What the task requires
Your answer should be only the lines below from the one with "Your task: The" to the one with "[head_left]", repeated exactly, ends included.

----------

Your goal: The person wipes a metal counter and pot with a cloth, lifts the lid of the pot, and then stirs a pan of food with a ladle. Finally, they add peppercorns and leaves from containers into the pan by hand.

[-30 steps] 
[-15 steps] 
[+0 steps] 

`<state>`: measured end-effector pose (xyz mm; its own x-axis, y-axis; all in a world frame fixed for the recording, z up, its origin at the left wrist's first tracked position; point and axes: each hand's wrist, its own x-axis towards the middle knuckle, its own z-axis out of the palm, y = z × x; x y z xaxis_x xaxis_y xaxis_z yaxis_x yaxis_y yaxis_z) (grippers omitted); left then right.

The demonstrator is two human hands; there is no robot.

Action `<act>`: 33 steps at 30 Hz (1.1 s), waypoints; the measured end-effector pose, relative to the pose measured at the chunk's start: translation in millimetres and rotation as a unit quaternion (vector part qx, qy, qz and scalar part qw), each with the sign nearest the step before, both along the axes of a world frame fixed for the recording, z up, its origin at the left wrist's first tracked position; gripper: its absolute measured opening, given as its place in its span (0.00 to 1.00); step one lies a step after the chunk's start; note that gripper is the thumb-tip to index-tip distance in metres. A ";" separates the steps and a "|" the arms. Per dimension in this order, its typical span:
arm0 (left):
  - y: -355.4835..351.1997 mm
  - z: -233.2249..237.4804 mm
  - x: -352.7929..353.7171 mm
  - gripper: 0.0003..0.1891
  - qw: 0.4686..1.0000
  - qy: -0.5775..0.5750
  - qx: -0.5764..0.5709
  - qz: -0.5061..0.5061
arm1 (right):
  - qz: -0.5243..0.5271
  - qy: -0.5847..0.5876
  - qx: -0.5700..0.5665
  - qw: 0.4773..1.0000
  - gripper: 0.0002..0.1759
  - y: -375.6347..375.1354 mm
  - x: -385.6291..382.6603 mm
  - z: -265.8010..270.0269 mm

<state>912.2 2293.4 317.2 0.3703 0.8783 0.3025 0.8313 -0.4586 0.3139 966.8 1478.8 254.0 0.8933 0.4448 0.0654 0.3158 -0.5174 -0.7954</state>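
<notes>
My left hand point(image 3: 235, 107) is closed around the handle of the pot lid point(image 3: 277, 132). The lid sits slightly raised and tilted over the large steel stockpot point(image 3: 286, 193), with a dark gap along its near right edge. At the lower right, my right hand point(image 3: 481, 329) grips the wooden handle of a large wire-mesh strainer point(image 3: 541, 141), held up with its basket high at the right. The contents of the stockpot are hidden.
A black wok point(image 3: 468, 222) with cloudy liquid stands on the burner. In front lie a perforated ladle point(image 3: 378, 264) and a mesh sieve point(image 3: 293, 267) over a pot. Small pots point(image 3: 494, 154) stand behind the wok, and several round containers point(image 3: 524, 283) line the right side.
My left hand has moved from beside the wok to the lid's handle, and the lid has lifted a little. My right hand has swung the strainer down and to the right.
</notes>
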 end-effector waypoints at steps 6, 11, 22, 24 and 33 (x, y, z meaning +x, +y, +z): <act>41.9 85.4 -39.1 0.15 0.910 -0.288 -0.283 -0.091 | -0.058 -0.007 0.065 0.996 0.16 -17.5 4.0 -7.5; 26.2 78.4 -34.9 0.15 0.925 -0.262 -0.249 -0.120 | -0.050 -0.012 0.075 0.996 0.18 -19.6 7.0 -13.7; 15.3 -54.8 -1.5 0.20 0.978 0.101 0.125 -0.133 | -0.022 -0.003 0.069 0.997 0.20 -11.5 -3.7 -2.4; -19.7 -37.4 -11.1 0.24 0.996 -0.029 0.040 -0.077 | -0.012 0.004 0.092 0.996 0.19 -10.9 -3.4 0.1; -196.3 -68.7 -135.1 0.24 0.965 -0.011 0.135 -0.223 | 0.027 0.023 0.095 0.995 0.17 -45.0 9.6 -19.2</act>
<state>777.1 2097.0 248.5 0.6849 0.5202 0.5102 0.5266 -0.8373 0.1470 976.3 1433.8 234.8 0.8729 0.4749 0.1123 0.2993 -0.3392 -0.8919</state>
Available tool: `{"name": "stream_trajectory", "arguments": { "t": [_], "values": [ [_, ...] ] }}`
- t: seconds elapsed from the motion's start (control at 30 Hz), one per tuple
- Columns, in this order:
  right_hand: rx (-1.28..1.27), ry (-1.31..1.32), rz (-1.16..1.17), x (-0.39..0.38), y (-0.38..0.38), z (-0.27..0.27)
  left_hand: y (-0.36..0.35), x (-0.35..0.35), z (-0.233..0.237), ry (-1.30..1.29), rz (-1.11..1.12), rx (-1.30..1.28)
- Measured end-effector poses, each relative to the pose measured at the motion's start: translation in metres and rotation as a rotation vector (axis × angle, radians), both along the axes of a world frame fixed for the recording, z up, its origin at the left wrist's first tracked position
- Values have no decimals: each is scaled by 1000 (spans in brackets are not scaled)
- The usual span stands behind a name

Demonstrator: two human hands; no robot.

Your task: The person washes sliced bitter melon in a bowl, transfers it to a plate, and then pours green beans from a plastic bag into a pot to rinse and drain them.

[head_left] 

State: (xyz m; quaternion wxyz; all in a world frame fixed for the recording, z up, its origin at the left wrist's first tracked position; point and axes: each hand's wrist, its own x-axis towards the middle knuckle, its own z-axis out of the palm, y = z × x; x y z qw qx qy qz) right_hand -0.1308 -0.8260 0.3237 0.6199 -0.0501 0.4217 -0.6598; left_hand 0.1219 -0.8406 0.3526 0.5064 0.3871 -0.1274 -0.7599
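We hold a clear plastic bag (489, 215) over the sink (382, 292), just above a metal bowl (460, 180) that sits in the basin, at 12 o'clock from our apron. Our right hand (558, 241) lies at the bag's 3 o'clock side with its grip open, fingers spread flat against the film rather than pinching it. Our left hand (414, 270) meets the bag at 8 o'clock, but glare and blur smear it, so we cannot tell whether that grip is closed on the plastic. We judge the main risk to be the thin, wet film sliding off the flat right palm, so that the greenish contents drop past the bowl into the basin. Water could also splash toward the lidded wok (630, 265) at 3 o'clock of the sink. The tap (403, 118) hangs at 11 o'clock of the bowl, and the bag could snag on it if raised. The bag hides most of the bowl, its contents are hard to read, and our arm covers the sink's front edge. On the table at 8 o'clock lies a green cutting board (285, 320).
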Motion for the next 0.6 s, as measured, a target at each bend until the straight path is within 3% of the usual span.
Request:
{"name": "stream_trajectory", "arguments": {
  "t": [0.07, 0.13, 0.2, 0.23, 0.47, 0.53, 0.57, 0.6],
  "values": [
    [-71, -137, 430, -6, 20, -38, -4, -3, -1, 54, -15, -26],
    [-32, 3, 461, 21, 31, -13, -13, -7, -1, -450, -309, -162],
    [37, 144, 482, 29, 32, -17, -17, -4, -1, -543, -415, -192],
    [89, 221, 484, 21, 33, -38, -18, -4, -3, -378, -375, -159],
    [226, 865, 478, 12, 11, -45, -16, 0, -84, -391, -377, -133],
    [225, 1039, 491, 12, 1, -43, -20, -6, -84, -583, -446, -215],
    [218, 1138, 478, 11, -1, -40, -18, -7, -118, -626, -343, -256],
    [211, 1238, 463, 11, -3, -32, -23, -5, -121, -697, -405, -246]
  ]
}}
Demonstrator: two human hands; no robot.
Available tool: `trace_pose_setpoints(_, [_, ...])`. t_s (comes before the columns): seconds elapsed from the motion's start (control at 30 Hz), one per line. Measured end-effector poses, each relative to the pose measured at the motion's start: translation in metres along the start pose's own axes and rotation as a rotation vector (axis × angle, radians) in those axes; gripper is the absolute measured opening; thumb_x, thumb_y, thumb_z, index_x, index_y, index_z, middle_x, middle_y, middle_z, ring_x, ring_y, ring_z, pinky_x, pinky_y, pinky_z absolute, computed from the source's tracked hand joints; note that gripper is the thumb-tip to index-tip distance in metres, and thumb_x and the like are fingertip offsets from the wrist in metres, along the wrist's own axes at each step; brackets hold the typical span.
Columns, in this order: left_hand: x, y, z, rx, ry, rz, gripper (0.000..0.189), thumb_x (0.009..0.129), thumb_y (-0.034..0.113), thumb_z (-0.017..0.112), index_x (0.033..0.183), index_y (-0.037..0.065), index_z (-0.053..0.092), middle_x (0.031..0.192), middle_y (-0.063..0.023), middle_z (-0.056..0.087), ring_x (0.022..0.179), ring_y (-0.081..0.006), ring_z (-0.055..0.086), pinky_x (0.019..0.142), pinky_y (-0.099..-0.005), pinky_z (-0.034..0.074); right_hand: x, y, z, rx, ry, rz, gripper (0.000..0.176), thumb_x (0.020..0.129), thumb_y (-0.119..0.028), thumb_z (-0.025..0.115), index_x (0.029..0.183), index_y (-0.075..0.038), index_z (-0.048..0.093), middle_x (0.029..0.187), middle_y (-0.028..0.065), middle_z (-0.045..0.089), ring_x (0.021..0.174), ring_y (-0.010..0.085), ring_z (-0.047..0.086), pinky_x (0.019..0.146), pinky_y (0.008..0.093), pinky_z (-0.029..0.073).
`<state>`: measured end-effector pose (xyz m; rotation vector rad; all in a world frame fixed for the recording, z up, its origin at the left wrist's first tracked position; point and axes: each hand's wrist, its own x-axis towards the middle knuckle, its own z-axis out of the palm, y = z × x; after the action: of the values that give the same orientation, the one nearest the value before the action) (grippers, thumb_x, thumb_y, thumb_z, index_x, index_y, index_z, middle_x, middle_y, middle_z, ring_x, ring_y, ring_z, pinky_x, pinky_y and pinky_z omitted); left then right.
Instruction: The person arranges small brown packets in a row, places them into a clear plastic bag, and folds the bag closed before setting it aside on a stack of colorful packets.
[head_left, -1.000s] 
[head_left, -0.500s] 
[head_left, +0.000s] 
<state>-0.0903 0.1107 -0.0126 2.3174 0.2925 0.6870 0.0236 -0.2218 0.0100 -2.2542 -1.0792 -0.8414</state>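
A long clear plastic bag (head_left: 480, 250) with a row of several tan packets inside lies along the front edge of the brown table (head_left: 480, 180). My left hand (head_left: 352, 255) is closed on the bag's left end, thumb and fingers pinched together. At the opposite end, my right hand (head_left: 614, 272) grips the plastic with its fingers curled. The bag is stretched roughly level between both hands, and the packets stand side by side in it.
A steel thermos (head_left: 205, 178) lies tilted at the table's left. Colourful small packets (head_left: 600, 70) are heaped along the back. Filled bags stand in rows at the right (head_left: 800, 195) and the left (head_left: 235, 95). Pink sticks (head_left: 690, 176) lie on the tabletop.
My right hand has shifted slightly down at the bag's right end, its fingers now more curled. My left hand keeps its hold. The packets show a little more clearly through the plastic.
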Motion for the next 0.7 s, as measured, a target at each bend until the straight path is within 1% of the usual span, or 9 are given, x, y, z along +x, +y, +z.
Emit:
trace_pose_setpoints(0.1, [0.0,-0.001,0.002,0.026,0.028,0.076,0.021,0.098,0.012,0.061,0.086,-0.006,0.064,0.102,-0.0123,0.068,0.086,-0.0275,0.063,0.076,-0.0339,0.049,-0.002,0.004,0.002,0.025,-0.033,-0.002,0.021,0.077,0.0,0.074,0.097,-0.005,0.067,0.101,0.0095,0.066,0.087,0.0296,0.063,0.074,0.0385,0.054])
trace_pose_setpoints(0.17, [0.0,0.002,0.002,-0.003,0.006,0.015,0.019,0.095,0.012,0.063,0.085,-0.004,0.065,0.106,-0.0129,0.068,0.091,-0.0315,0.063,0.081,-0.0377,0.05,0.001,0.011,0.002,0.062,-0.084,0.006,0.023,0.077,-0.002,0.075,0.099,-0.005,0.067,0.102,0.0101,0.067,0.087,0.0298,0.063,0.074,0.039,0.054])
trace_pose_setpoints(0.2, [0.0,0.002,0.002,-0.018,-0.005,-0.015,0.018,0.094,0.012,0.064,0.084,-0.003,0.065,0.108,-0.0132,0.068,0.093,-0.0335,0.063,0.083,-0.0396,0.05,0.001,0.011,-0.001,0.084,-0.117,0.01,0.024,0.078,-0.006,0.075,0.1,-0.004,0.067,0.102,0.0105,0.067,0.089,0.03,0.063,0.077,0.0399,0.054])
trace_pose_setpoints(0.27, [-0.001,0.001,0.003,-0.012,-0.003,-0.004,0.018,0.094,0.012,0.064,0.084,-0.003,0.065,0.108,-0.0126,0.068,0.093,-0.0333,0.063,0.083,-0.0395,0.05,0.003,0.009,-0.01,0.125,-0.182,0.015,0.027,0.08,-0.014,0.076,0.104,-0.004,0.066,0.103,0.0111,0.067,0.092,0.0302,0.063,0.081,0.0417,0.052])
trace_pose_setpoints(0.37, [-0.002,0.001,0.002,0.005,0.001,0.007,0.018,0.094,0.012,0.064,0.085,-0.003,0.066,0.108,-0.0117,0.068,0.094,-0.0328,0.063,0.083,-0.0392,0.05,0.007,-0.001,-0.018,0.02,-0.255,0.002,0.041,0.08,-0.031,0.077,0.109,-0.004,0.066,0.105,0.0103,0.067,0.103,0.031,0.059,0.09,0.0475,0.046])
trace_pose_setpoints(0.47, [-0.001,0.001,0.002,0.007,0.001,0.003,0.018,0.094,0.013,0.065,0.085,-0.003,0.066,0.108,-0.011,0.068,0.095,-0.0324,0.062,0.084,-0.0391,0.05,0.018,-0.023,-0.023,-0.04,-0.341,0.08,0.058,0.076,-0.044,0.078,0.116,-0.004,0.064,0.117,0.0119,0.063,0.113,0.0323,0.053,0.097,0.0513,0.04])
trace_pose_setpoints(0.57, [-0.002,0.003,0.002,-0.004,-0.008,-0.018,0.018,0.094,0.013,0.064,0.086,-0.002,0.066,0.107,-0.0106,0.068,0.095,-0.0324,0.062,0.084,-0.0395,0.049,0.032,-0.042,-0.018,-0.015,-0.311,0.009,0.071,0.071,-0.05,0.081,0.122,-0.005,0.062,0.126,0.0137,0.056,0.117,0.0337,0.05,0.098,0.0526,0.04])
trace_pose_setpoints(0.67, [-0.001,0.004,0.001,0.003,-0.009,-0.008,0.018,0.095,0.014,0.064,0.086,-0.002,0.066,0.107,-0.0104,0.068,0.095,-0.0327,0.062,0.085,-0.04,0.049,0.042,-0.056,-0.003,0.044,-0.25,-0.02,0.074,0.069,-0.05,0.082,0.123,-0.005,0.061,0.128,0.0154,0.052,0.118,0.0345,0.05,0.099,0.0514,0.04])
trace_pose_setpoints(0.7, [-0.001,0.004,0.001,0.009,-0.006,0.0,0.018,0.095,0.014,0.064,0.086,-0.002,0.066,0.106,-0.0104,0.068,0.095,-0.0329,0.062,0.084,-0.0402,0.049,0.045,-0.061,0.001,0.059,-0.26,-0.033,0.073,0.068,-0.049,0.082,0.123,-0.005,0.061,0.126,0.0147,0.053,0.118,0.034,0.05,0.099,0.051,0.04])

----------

Solution below
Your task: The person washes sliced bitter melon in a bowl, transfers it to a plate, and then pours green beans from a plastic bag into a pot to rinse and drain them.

[head_left] 

This answer requires no further additions.